Assignment » Please restate the listing that follows without changing anything.

Dataset excerpt »
==========

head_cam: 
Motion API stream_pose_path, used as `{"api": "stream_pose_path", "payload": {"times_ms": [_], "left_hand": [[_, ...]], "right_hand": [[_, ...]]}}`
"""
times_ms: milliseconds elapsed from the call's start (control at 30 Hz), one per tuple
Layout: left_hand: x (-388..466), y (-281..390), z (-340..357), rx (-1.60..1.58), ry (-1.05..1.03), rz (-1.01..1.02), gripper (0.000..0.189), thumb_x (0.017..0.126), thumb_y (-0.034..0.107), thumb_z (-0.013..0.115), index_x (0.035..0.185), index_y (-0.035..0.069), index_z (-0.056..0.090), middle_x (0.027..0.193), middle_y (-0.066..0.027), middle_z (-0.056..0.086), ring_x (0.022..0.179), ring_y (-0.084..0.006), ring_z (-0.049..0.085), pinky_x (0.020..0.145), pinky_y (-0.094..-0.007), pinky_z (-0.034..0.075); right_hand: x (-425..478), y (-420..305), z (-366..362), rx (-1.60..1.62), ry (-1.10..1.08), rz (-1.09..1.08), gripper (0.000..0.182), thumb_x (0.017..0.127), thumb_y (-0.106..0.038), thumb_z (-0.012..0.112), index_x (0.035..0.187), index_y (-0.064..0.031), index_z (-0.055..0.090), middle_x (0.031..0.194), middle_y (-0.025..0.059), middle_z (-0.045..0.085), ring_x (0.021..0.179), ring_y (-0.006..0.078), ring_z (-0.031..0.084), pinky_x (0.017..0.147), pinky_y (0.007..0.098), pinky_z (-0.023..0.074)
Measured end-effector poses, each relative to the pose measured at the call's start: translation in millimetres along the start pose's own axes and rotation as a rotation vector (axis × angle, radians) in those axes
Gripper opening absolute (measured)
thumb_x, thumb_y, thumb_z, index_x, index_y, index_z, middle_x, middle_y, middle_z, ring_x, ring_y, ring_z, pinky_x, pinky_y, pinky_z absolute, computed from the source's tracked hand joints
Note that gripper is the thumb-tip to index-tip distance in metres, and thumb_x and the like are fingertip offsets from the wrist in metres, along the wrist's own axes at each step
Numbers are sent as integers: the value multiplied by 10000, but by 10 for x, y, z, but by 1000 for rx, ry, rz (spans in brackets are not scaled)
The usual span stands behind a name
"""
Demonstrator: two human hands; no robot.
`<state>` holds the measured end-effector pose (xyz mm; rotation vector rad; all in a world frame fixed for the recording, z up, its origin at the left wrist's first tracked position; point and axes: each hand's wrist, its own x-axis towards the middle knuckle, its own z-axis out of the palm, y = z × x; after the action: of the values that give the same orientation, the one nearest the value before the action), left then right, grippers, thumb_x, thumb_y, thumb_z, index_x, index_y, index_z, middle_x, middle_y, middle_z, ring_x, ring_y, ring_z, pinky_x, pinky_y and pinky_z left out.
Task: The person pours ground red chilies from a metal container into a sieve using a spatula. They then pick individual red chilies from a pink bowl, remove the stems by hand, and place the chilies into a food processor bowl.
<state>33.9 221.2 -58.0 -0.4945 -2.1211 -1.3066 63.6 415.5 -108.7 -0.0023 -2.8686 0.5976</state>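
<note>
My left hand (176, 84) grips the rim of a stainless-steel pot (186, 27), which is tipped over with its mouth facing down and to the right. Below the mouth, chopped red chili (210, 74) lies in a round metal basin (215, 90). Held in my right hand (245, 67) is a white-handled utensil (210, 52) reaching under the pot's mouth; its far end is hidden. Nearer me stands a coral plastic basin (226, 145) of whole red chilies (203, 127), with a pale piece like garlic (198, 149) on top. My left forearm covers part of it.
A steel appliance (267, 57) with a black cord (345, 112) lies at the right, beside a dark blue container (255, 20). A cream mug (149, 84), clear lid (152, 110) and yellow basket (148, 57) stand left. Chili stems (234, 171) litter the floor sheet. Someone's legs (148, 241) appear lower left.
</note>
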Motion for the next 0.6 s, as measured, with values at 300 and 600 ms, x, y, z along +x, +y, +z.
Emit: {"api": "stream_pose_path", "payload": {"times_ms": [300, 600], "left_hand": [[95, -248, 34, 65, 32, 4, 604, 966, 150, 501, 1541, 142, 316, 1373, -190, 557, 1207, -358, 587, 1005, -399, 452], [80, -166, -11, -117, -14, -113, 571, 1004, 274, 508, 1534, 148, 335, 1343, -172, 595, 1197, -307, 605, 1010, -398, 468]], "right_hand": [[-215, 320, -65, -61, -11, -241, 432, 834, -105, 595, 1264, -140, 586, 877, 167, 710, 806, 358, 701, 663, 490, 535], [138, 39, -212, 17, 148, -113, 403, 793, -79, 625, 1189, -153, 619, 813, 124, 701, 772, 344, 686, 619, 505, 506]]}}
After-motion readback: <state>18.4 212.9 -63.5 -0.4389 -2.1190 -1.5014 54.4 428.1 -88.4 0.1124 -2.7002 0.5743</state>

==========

Output for this exercise »
head_cam: 
Motion API stream_pose_path, used as `{"api": "stream_pose_path", "payload": {"times_ms": [_], "left_hand": [[_, ...]], "right_hand": [[_, ...]]}}`
"""
times_ms: milliseconds elapsed from the call's start (control at 30 Hz), one per tuple
Layout: left_hand: x (-388..466), y (-281..390), z (-340..357), rx (-1.60..1.58), ry (-1.05..1.03), rz (-1.01..1.02), gripper (0.000..0.189), thumb_x (0.017..0.126), thumb_y (-0.034..0.107), thumb_z (-0.013..0.115), index_x (0.035..0.185), index_y (-0.035..0.069), index_z (-0.056..0.090), middle_x (0.027..0.193), middle_y (-0.066..0.027), middle_z (-0.056..0.086), ring_x (0.022..0.179), ring_y (-0.084..0.006), ring_z (-0.049..0.085), pinky_x (0.020..0.145), pinky_y (-0.094..-0.007), pinky_z (-0.034..0.075); right_hand: x (-425..478), y (-420..305), z (-366..362), rx (-1.60..1.62), ry (-1.10..1.08), rz (-1.09..1.08), gripper (0.000..0.182), thumb_x (0.017..0.127), thumb_y (-0.106..0.038), thumb_z (-0.012..0.112), index_x (0.035..0.187), index_y (-0.064..0.031), index_z (-0.055..0.090), middle_x (0.031..0.194), middle_y (-0.025..0.059), middle_z (-0.045..0.085), ring_x (0.021..0.179), ring_y (-0.006..0.078), ring_z (-0.031..0.084), pinky_x (0.017..0.147), pinky_y (0.007..0.098), pinky_z (-0.023..0.074)
Measured end-effector poses, each relative to the pose measured at the call's start: translation in millimetres along the start pose's own axes and rotation as a rotation vector (axis × angle, radians) in those axes
Gripper opening absolute (measured)
thumb_x, thumb_y, thumb_z, index_x, index_y, index_z, middle_x, middle_y, middle_z, ring_x, ring_y, ring_z, pinky_x, pinky_y, pinky_z absolute, computed from the source's tracked hand joints
Note that gripper is the thumb-tip to index-tip distance in metres, and thumb_x and the like are fingertip offsets from the wrist in metres, along the wrist's own axes at each step
Numbers are sent as integers: the value multiplied by 10000, but by 10 for x, y, z, but by 1000 for rx, ry, rz (spans in brackets are not scaled)
The usual span stands behind a name
"""
Demonstrator: two human hands; no robot.
`<state>` holds the measured end-effector pose (xyz mm; rotation vector rad; all in a world frame fixed for the recording, z up, its origin at the left wrist's first tracked position; point and axes: each hand's wrist, its own x-axis towards the middle knuckle, its own z-axis out of the palm, y = z × x; after the action: of the values that give the same orientation, the one nearest the value before the action), left then right, grippers, thumb_x, thumb_y, thumb_z, index_x, index_y, index_z, middle_x, middle_y, middle_z, ring_x, ring_y, ring_z, pinky_x, pinky_y and pinky_z left out.
Task: The person pours ground red chilies from a metal container into a sieve using a spatula. They then pick individual red chilies from a pink bowl, remove the stems by hand, and place the chilies into a food processor bowl.
<state>33.9 221.2 -58.0 -0.4945 -2.1211 -1.3066 63.6 415.5 -108.7 -0.0023 -2.8686 0.5976</state>
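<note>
My left hand (176, 84) grips the rim of a stainless-steel pot (186, 27), which is tipped over with its mouth facing down and to the right. Below the mouth, chopped red chili (210, 74) lies in a round metal basin (215, 90). Held in my right hand (245, 67) is a white-handled utensil (210, 52) reaching under the pot's mouth; its far end is hidden. Nearer me stands a coral plastic basin (226, 145) of whole red chilies (203, 127), with a pale piece like garlic (198, 149) on top. My left forearm covers part of it.
A steel appliance (267, 57) with a black cord (345, 112) lies at the right, beside a dark blue container (255, 20). A cream mug (149, 84), clear lid (152, 110) and yellow basket (148, 57) stand left. Chili stems (234, 171) litter the floor sheet. Someone's legs (148, 241) appear lower left.
</note>
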Motion for the next 0.6 s, as measured, with values at 300 and 600 ms, x, y, z along +x, +y, +z.
Emit: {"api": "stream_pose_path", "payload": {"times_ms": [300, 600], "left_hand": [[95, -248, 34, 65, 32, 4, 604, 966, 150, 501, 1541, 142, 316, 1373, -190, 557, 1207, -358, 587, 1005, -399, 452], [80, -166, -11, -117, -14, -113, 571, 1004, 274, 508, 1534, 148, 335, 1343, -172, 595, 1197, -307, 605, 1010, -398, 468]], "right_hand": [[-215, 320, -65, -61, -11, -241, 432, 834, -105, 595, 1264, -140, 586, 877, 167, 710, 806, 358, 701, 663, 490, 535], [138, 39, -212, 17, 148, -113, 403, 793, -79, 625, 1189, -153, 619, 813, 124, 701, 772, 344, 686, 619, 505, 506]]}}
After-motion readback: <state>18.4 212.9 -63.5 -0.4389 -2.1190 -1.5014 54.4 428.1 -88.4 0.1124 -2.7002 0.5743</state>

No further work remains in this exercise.